The real voyage of discovery consists not in seeking new landscapes, but in having new eyes.” – Marcel Proust

Wei-Ling Gallery is pleased to present ‘COLORED’, the sixth solo exhibition by Malaysian artist Sean Lean. Exploring themes of cultural heritage, personal identity, and societal perceptions, Lean’s latest body of work offers an examination of cross-cultural understanding. Lean’s practice, from his prior solo exhibitions ‘Motherland‘ (2015), ‘3‘ (2018), and ‘M2‘ (2020), has always been concerned with the personal idiosyncrasies and difficulties of splintered identities, as well as the conflict between Eastern principles and the appeal of Western popular culture.

Triptychs are used in ‘COLORED’, a purposeful decision that, while unrelated to his prior ‘3’ (2018) series, offered Lean a platform to discuss his current thematic investigation. Each piece is divided into thirds, which parallels Lean’s own process of assimilation, exploration and cultural identity, representing the forces forming Lean’s understanding of China by contrasting his abiding reverence for tradition with the falsehoods frequently portrayed in popular Western narratives. Lean draws on his paternal heritage as a point of reference, as well as on the differences between his father’s upbringing and his own, to negotiate the tug-of-war between the Chinese customs he inherited as a second-generation Chinese in Malaysia and the influences of Western culture.

The exhibition examines racial connotations in historical documents from the global West’s imperial trade with China, as well as viewing the world through “coloured lenses”. Rather than restricting his narrative to a one-sided standpoint, Lean offers multiple perspectives on how Western travellers perceived first contacts. Elijah Coleman Bridgman, Matteo Ricci, G.F. Davidson, George Ernest Morrison, and Sir George Staunton, among the early explorers whose texts appear in Lean’s artworks, were journalists, diplomats, and missionaries who participated in cultural exchanges from the 1500s to the 1800s. These stories shed light on the motivations that shaped foreign perceptions, strengthening Lean’s thesis of bias, discrimination and admiration.

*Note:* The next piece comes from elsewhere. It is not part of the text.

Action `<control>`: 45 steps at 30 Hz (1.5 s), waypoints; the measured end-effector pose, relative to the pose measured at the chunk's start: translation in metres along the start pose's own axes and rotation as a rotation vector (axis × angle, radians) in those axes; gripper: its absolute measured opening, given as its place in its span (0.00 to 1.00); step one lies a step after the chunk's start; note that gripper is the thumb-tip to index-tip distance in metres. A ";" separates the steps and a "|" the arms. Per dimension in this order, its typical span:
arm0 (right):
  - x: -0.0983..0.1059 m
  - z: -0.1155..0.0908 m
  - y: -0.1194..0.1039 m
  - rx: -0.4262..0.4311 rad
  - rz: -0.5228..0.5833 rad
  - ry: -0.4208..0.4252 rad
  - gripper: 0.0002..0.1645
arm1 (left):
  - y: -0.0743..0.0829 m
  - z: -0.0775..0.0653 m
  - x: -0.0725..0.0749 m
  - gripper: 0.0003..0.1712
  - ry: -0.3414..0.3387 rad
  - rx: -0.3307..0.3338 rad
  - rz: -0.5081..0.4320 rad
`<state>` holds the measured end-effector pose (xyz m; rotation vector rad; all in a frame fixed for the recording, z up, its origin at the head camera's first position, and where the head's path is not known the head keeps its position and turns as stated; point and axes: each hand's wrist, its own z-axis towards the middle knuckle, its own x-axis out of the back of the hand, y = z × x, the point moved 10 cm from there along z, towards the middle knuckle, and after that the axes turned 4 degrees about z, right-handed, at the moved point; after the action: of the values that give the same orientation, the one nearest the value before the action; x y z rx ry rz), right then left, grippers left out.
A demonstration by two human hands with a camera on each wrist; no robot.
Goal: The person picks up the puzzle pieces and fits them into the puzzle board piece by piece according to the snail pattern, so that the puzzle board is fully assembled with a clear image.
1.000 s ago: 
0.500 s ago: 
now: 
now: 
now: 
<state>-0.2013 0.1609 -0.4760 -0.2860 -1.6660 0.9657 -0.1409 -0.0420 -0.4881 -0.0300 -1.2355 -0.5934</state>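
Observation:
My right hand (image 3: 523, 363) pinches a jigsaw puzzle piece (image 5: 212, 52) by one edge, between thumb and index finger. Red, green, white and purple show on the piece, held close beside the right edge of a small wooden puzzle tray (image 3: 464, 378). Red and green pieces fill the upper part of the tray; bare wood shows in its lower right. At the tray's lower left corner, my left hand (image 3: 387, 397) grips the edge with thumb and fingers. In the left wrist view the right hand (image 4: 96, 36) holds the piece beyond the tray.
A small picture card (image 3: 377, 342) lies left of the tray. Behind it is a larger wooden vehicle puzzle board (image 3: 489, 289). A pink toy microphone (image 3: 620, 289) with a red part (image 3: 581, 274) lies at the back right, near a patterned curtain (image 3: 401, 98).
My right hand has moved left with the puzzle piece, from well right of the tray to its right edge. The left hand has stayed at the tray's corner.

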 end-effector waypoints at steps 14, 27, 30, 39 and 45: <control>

Lean’s creative process relies heavily on his ongoing evolution in material selection. Applying automotive paint to aluminium sheets fashioned like Ming Dynasty (1368–1644) ceramics and producing a “faux-porcelain” surface allowed Lean to highlight the illusory quality of his design. This strategy departs from conventional approaches by honouring ancestry in a contemporary manner and reflecting Lean’s own inner fractured identity.

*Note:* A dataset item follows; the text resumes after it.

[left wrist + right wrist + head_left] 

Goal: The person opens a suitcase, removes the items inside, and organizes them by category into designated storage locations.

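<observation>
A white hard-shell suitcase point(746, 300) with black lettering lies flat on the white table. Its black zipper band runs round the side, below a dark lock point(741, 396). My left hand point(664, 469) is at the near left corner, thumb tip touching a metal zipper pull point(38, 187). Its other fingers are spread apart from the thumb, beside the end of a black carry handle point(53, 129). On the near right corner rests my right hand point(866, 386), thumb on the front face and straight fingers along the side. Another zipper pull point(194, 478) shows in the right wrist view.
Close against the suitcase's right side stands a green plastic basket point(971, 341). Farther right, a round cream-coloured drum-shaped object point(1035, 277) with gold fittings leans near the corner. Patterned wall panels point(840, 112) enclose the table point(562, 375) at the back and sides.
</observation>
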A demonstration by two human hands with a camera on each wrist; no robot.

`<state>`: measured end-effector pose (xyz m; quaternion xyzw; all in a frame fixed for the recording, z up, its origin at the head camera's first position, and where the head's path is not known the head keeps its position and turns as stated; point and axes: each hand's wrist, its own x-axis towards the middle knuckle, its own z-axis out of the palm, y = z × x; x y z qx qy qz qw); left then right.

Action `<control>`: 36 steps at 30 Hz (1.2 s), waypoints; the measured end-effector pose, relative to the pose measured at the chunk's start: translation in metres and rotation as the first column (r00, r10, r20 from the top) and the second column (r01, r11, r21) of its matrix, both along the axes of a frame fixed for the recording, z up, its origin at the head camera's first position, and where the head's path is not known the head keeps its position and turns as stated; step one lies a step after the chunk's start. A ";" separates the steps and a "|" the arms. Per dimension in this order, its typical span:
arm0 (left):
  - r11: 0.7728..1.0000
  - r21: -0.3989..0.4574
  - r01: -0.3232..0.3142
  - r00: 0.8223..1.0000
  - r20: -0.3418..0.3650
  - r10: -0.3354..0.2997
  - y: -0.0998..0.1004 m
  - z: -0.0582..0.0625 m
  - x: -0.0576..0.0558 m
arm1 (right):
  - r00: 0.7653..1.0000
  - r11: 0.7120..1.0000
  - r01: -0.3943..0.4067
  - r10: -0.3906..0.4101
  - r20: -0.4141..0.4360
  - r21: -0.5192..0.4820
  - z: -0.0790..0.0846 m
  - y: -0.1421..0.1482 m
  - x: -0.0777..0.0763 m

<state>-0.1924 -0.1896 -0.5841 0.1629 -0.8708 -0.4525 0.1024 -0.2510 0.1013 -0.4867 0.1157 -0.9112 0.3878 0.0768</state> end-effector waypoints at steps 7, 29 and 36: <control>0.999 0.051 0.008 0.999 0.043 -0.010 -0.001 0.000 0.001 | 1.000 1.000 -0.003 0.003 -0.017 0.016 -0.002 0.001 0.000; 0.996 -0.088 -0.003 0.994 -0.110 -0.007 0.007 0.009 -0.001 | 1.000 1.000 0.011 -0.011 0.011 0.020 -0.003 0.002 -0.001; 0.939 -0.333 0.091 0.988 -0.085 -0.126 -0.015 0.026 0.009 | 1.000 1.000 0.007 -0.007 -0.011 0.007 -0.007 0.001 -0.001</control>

COLORED‘ is featured at Wei-Ling Gallery from 4 May – 1 June 2024.

Wei-Ling Gallery is located at No 8, Jalan Scott, Brickfields, 50470 Kuala Lumpur, Malaysia. Admission hours are Tuesday – Friday 10am – 6pm, Saturday 10am – 5pm.

Exhibition is open by appointment only. For appointments and further assistance, please contact +60322601106 or e-mail


Born in 1981, Sean Lean unapologetically grapples with fragmented identities, East versus West, tradition versus popular culture. National history is explored with characteristic introspection and humour, carefully tracing regional socio-political and religious tensions.

Dissecting identity, history, and ways of being forms a thread running through his work. He has similarly examined what it means to be Chinese, questioning its criteria as it shifts and dilutes through the generations. Lean continues this narrative albeit with a guiltless sense of play in these recent times. More experimental and metaphorical, he plays with colour and materiality using steel and unexpected palettes, all while tying his subject matter back to his disparate cultural upbringing. In his process, the artist leans toward ‘industrial’ methods akin to techniques used in automotive painting. This is a deliberate statement in favour of exploring the use of ‘mechanised’ methods more reflective of our present time.

In 2018, he was one of six artists commissioned internationally for the project Rare Stripesa garment collection inspired by true stories of the wild tiger. His Kamrita, its three pairs of paw prints in different colours, conveys beautifully the Himalayan tigress with her two cubs padding silently through the forest. Kamrita endured for years as “WWF’s adopted tiger and a symbol of hope for her whole species”. Harper’s Bazaar also commissioned his special cover for Bazaar Art (2017).